Il dit quelque chose en allemand et mon cicérone lui répond, brièvement, sur le mode affirmatif.
Le grand gaillard doit avoir King-Kong comme bisaïeul. On obtiendrait une douzaine de brosses à chiendent très convenable en utilisant les poils de ses sourcils. Ses joues sont bleues car il n’a pas dû se raser depuis la guerre des Boers. Par contre, il possède autant de cheveux qu’une borne lumineuse. Ses yeux évoquent une tête de veau prête à consommer. Il les pose sur ma gracieuse personne et ce spectacle ne l’émeut pas plus que la vue d’un fer à friser d’occasion.
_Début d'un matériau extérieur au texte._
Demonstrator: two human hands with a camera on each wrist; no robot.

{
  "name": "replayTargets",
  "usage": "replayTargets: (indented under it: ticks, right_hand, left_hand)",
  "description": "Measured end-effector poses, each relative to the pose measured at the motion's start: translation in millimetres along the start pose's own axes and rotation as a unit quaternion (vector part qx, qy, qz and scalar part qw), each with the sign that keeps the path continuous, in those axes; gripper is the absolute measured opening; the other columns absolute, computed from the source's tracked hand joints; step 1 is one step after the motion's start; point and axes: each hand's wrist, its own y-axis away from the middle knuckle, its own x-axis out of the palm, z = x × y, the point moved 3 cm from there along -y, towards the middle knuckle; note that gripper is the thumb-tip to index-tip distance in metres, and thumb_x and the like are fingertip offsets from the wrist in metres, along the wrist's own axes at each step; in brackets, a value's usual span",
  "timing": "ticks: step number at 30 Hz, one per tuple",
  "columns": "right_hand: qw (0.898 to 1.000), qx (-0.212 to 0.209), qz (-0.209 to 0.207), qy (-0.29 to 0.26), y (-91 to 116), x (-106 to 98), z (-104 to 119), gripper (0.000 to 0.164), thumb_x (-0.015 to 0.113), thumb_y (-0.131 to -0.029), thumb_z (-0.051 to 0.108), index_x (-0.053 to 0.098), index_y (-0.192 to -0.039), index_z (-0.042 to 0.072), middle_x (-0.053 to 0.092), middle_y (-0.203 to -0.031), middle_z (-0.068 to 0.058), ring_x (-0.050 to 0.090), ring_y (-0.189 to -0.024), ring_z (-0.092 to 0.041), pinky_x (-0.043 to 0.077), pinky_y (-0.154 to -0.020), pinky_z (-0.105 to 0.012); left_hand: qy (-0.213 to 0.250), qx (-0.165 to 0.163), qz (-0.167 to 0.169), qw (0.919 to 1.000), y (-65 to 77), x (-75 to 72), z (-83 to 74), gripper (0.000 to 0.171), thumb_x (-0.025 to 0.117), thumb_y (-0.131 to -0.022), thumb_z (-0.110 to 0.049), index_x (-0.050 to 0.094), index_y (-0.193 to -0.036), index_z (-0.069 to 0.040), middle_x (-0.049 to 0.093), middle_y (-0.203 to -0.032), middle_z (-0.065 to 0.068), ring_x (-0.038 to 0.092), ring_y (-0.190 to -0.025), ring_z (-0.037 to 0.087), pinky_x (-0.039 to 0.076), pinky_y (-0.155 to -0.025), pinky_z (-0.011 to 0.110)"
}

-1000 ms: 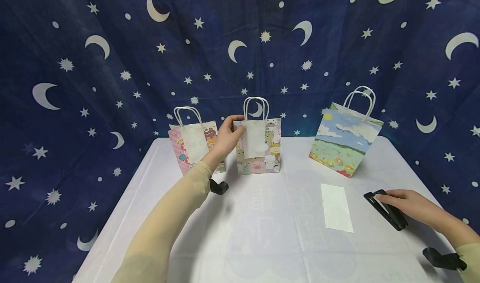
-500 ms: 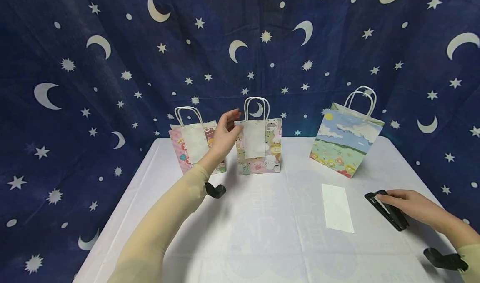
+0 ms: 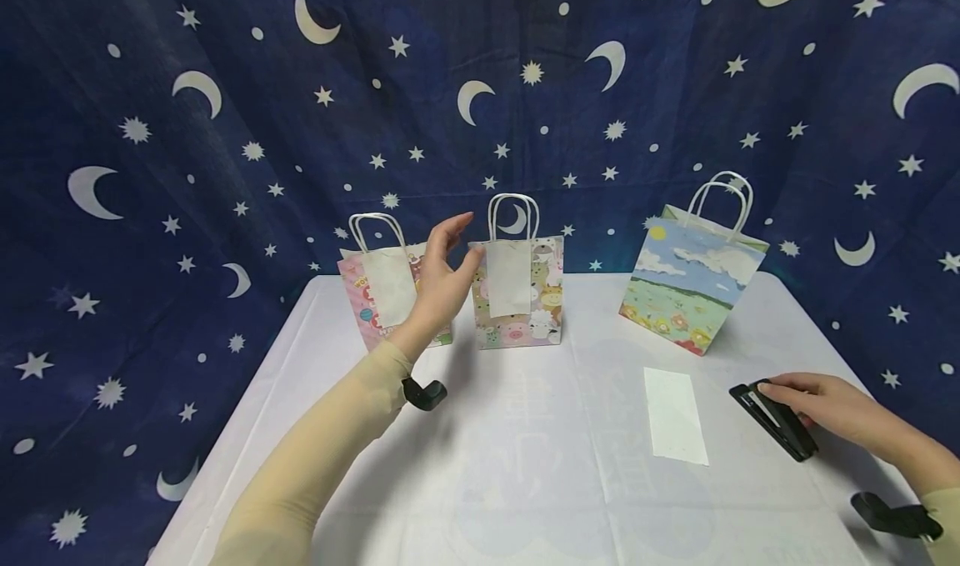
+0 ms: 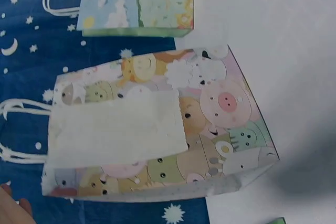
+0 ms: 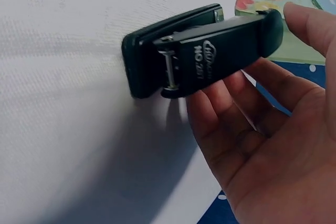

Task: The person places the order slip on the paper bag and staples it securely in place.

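My left hand (image 3: 442, 278) stands between two small paper gift bags in the head view, thumb and fingers spread apart with nothing between them. Its thumb tip overlaps the left edge of the animal-print bag (image 3: 543, 299), which has a white paper slip (image 3: 510, 278) on its front under the handles. In the left wrist view only a bit of the hand (image 4: 13, 208) shows at the lower left corner. On the right, my right hand (image 3: 832, 408) holds a black stapler (image 5: 220, 53) on the table, thumb by one end and fingers curled along its far side.
A pink bag (image 3: 360, 299) with another white slip (image 3: 390, 287) stands left, partly behind the left hand. Back right is a meadow-print bag (image 3: 682, 283). A loose white slip (image 3: 675, 416) lies on the white-covered table (image 3: 540, 466). Behind hangs a dark blue star-and-moon cloth (image 3: 420, 49).
My left hand has come away from the animal-print bag's top edge, moving slightly left, and its fingers have spread. The right hand shifts slightly at the stapler; the bags stay put.
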Motion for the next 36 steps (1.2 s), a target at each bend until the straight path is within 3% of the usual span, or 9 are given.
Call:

Je lui souris cordialement, en disant :
— Oh ! m’sieur Bozembo, comment allez-vous ?
Il passe sur ses babines une langue grosse comme une escalope et me dit dans un mauvais français :
— Un dégourdi, hein ? Je n’aime pas les dégourdis, amenez-le au salon, Arthur.
Nous voici dans l’intimité. Le salon est cossu, comme tous les salons belges. Les Belges sont des gars qui savent vivre, la preuve c’est qu’ils ont tous des bagnoles grandes comme le Normandie et qu’ils achètent les deux tiers de notre production de bourgogne. Les Allemands qui viennent de me kidnapper ont dû s’installer là-dedans, comme des coucous dans un nid vide, après avoir exécuté de la pyrogravure dans la viande des propriétaires.
Au milieu du salon, trône un superbe harmonium et, derrière cet harmonium, il y a une lopette à face de dégénéré qui joue un cantique.